**PROMPT**
A verbatim copy of the full data, with no pictures, is the expected answer.

**DATA PROVIDED**
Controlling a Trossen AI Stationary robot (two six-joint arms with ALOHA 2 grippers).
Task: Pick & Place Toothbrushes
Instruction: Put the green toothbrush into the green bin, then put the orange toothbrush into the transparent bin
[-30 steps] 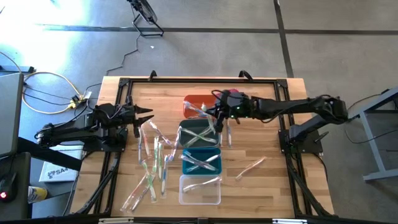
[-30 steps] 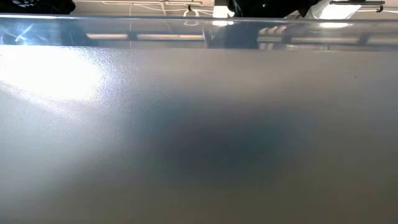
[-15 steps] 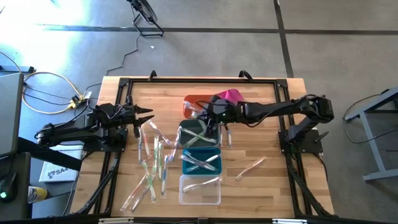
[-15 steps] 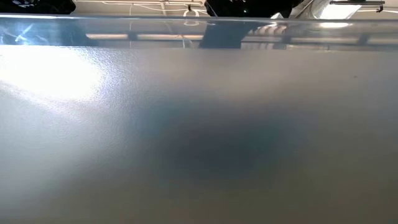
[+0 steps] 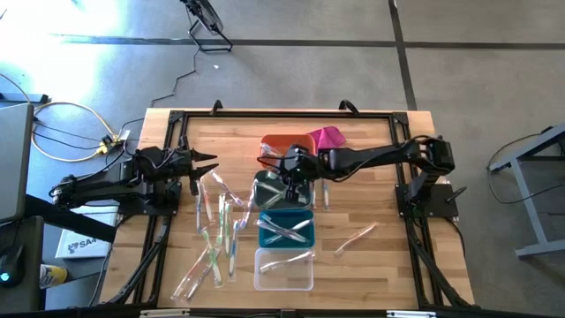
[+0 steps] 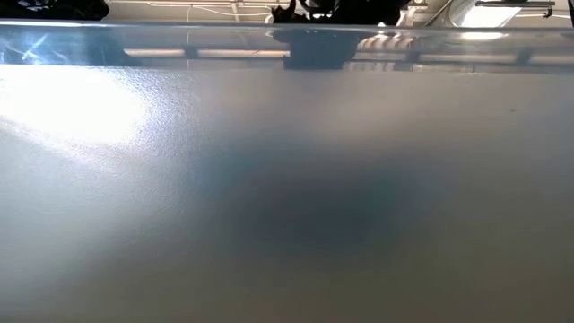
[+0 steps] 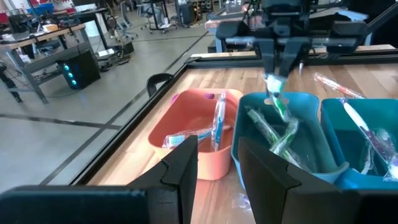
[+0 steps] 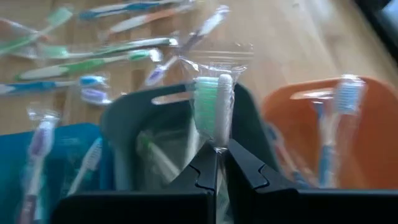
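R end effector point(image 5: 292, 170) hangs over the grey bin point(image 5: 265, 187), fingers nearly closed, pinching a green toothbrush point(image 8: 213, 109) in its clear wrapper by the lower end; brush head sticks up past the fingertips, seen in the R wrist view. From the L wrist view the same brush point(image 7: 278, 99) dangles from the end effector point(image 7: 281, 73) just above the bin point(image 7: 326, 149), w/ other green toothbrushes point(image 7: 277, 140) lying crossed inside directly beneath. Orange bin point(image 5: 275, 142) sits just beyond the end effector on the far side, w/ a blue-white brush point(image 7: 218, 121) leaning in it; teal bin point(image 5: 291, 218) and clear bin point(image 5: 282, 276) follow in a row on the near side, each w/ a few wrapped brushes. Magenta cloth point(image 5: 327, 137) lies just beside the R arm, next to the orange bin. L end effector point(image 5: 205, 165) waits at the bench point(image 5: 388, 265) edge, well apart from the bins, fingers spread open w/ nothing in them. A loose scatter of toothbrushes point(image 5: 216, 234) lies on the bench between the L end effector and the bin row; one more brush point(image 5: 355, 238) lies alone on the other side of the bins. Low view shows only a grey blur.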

**RESULT OF THIS TASK**
Controlling a Trossen AI Stationary robot (two six-joint arms with ALOHA 2 grippers).
Task: Pick & Place Toothbrushes
Instruction: Put the green toothbrush into the green bin, then put the orange toothbrush into the transparent bin
[-30 steps] 
[-30 steps] 
[-15 steps] 
[-15 steps] 
[+0 steps] 
[+0 steps] 
[+0 steps] 
[+0 steps] 
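R end effector point(image 5: 292, 170) hangs over the grey bin point(image 5: 265, 187), fingers nearly closed, pinching a green toothbrush point(image 8: 213, 109) in its clear wrapper by the lower end; brush head sticks up past the fingertips, seen in the R wrist view. From the L wrist view the same brush point(image 7: 278, 99) dangles from the end effector point(image 7: 281, 73) just above the bin point(image 7: 326, 149), w/ other green toothbrushes point(image 7: 277, 140) lying crossed inside directly beneath. Orange bin point(image 5: 275, 142) sits just beyond the end effector on the far side, w/ a blue-white brush point(image 7: 218, 121) leaning in it; teal bin point(image 5: 291, 218) and clear bin point(image 5: 282, 276) follow in a row on the near side, each w/ a few wrapped brushes. Magenta cloth point(image 5: 327, 137) lies just beside the R arm, next to the orange bin. L end effector point(image 5: 205, 165) waits at the bench point(image 5: 388, 265) edge, well apart from the bins, fingers spread open w/ nothing in them. A loose scatter of toothbrushes point(image 5: 216, 234) lies on the bench between the L end effector and the bin row; one more brush point(image 5: 355, 238) lies alone on the other side of the bins. Low view shows only a grey blur.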

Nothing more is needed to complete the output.